The crisis in the Euro area started more than four years ago, when the banking crisis collided with the debt crisis and the crisis of competitiveness. Its dramatic stage, full of extraordinary night talks in Brussels, was replaced by a relatively calm phase. The beginning of this stage was marked by verbal, and later real, support for the Euro currency from the European Central Bank. Governments are trying to tame budget deficits, the immediate exit of Greece from the Eurozone is no longer on the agenda, and the financial market nervousness has disappeared. Prolonging this period of calm will inevitably bring the ever-increasing optimistic declarations that the worst is already past us. And when the media reported that the economies of some countries continued to grow modestly, talking about the end of the crisis has become a part of the official propaganda.
I understand the reason why such good news is being spread. The optimism is meant to become “contagious”, in the good sense of the word. It creates our expectations and dispels fears of the future to the extent that people start spending once again, businesses start investing and banks are lending; in other words, the wheels of the economic engine will spin again at full speed. The problem I see with this official optimism is that it is spread mostly by the same people who, before the crisis hit in 2007, not only did not have a clue about the approaching crisis, but even believed that a similar one could not come at all.

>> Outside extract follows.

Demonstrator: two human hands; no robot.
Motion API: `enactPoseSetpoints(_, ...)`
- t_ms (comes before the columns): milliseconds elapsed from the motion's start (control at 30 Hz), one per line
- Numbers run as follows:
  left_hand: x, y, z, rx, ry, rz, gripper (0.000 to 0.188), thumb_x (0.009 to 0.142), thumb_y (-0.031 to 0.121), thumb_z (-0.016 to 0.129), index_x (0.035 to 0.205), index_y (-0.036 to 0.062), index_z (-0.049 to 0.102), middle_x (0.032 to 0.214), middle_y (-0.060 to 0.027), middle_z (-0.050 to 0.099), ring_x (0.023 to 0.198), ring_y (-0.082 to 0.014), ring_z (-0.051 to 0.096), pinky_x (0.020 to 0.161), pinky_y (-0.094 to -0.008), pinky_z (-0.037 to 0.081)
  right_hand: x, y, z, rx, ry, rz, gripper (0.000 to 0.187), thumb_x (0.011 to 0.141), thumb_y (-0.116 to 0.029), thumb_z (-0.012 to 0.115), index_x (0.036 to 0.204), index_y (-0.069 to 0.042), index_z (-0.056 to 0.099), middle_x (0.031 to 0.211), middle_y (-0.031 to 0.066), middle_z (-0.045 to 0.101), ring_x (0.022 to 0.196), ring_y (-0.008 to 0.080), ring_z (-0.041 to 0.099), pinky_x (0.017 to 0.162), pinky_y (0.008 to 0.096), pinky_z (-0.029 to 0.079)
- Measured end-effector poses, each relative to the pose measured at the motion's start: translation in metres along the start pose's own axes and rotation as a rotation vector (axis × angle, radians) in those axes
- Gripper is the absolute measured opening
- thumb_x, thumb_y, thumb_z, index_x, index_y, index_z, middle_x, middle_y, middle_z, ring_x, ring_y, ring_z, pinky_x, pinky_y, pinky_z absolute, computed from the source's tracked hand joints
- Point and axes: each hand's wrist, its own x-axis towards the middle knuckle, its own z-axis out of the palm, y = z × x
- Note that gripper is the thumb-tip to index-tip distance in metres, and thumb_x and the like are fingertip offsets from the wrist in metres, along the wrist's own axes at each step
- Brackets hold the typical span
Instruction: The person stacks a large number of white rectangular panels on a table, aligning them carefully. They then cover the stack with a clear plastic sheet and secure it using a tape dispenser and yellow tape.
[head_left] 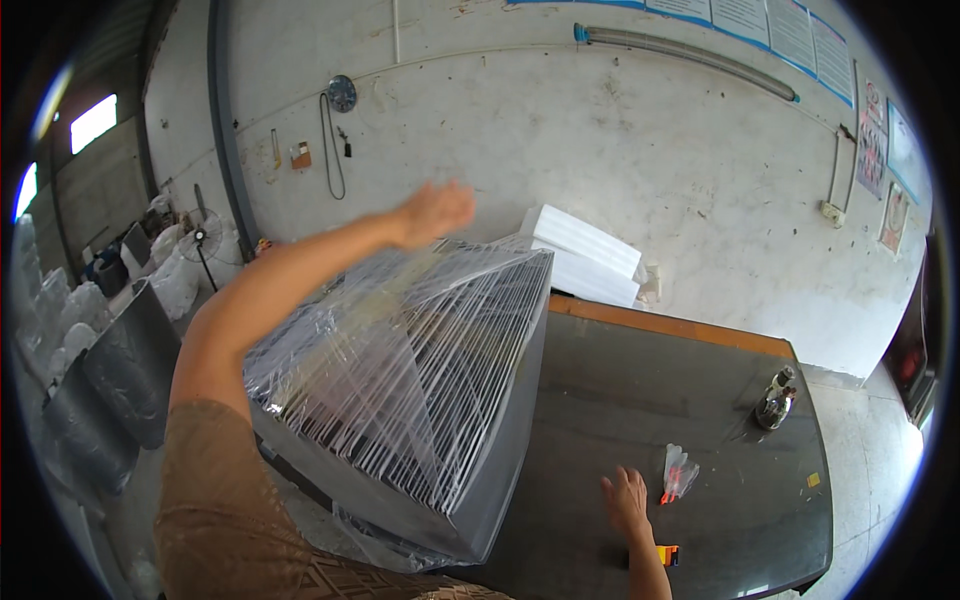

The people who saw the Euro project’s disastrous systemic deficiencies prior to its introduction into circulation were not many. And when they voiced their opinion, the forecasts were not only met with a lack of understanding from their colleagues, but even with hostile treatment. This also includes Bernard Connolly, the author of the Rotten Heart of Europe: the Dirty War for Europe’s Money published in 1995 at the height of preparations for the introduction of the Euro in the first countries. In retrospect, we can say that in his book, Connolly showed incredible clairvoyance when he predicted that the introduction of the monetary union will inevitably lead to a crisis, which in 2009 finally came. A peculiar irony was that at the time the book was published Connolly was a member of staff of the European Commission, where he focused on the monetary policy. His employer did not share his critical opinion on the Euro. In the same year he lost his job, and even before the termination of employment, he was denied access to the buildings of the European Commission. In his own words, even at the entrance there was a photograph of him, as if he were a criminal. European Court of Justice later backed the Commission up …
Connolly now works in the private sector, and the public hardly knows about him. The new edition of his book, however, was an opportunity to use the preface to summarize the fundamental causes of the crisis of the Euro area in hindsight. According to him, the crisis was caused by the very logic of the Eurozone and in some countries it initially caused a “bubble” and then was kept in a “straitjacket”. The solution is either to make the troubled countries exit the union, massively devaluate the Euro, or let Germany permanently finance the other countries by up to 10% of its GDP annually. The price for not solving the problems is another crisis in the future; a threat to democracy and peace in Europe. Certainly, there is no need to agree with everything Connolly says. However, when thinking about what awaits us in the Euro area in the coming months and years, I listen to his opinion with much more respect than to the opinions of the prophets of unfounded optimism.